Many of today’s campaign ads are paid for by special interest groups, including super PACs (Political Action Committees), separate from the candidates’ official campaign operations. Super PACs, first created in 2010 after the Supreme Court struck down limits on corporate and labor union political spending, are allowed to raise and spend unlimited money to try to elect or defeat specific candidates as long as they don’t give money directly to the candidate or coordinate their efforts with the candidate’s campaign. Unlike campaign-funded commercials, super PAC ads do not need the candidate to appear and deliver the line required by the Stand By Your Ad provision in a 2002 law: “I’m fill-in-the-blank, and I approved this message.” As a result, some of the campaign’s nastiest attacks come from these groups.

3. Borrowing from the Best

Political strategists have borrowed persuasive techniques from commercial advertising designed to sell things like soap and shoes. For example, their campaign ads may employ the “bandwagon effect,” suggesting everyone’s already on board with these ideas (“Just Do It”). They may appeal to voters’ desire to support a “plain folks” candidate who’s just like them and their distrust of “the elite.” Or, the ads may use “weasel words” that sound more impressive or scary than they really are, such as saying an opponent’s policies could lead to war. Campaign ads have also copied commercials’ careful use of lighting, music and camera angles to create a powerful mood that may or may not reflect reality.

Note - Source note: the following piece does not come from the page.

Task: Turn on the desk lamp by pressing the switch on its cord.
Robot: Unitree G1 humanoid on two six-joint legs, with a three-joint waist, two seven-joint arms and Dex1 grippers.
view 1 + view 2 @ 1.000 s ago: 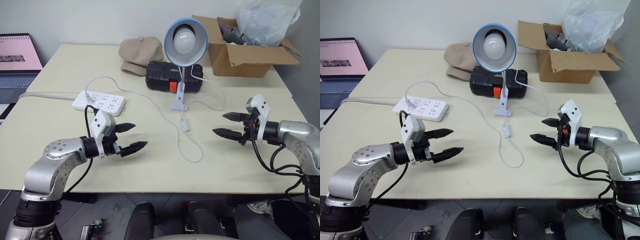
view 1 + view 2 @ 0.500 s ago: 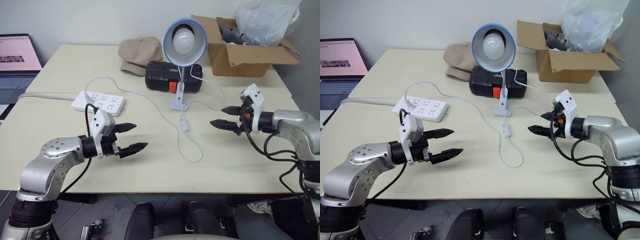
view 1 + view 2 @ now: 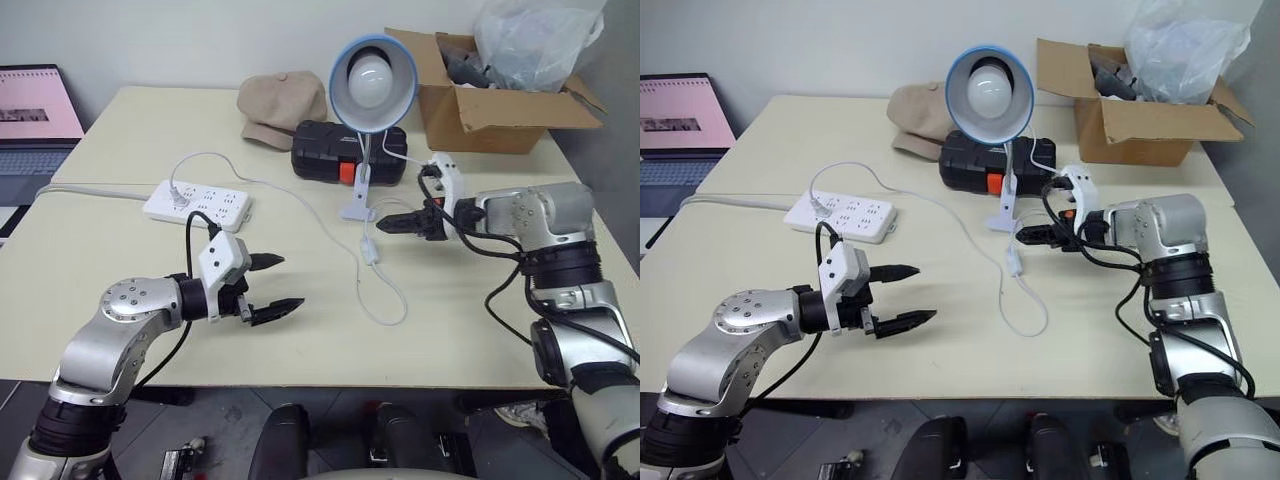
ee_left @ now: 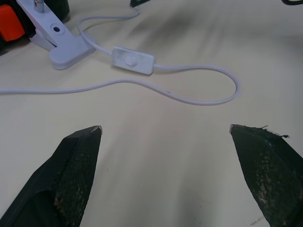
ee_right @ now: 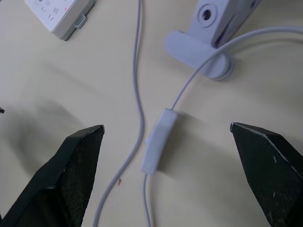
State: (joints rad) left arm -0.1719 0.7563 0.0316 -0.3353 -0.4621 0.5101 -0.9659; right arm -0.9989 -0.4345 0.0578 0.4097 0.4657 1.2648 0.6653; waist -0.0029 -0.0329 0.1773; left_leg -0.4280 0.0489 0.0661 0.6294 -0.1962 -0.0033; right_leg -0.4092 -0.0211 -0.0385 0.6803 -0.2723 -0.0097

4. Is Anything Off-Limits?

Should a politician’s family members – spouses, parents and children – be fair game for attacks? In 2016, Donald Trump launched an Instagram video highlighting serious allegations made against former president Bill Clinton in 1978, when he was Arkansas’ attorney general. Some Hillary Clinton supporters argued that she should be judged only on her actions and qualifications. Others argued that Bill Clinton’s unique position as a former president who would return to the White House should his wife be elected merited extra scrutiny. Each campaign is free to follow its own standards for what information is or is not fair game for attacks. Voters in turn must decide whether they are comfortable with these standards.

 

  • Why do negative ads rely more on emotional than rational arguments?
  • In your experience, are attack ads more effective than positive ads? Compare and contrast the strengths and weaknesses of each approach.
  • In today’s media landscape, where do you find campaign ads? What audiences are they targeting?
  • Should use of attack ads be regulated? If not, why not? If so, by whom? What should be permissible and what should be off-limits?

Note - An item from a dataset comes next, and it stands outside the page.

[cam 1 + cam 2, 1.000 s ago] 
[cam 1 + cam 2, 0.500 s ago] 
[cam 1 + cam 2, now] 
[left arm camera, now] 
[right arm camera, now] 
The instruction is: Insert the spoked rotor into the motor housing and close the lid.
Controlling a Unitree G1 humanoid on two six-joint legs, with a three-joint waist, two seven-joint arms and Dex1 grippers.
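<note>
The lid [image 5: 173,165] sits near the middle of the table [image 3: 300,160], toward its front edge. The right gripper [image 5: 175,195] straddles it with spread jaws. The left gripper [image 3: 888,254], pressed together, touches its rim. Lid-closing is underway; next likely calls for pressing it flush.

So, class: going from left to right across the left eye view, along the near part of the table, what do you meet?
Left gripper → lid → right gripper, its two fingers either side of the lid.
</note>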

1. Go to The Living Room Candidate (www.livingroomcandidate.org) and find a negative/attack ad from a past campaign. Then find one from the current campaign. (Check the candidates’ websites, super PAC websites and/or YouTube.) Make a chart that tracks the source, accusations, visual effects, sound effects/music and persuasive techniques used in each ad. Then write a paragraph comparing and contrasting the two examples and explaining which you think is more effective and why.

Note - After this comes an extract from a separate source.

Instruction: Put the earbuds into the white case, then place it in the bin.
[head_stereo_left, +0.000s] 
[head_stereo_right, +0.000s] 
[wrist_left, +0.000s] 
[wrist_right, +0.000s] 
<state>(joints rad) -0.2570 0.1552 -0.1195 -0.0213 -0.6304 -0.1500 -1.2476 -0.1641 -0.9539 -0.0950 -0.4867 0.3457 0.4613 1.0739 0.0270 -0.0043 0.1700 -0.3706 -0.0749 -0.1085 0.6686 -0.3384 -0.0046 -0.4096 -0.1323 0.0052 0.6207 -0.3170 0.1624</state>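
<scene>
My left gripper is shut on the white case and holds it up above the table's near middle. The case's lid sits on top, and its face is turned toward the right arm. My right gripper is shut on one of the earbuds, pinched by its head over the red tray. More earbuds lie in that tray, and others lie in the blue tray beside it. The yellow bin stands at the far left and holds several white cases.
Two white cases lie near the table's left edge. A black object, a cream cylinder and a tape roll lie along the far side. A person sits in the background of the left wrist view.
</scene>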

2. Elections in the late 20th century ushered in the practice of professional journalists regularly fact-checking ads and candidates’ statements. The first dedicated online site to check political claims for accuracy came in 2004, with FactCheck.org. Others have followed: PolitiFact, NPR’s Fact Check, Washington Post Fact Checker, New York Times Fact Check, and many more. Choose one of these sites (or any from a full list on the Duke Reporters’ Lab). Look at a claim or ad that’s been debunked (proven false). How does the author lay out their case on the item’s validity? Does he or she reference previously published accounts, legitimate studies or statistics, etc.? Do they ask the candidate to respond? If so, what is the response? Write a paragraph about what you read. Explain if you think the author was thorough in his/her analysis, and if the claim should affect your assessment of the candidate.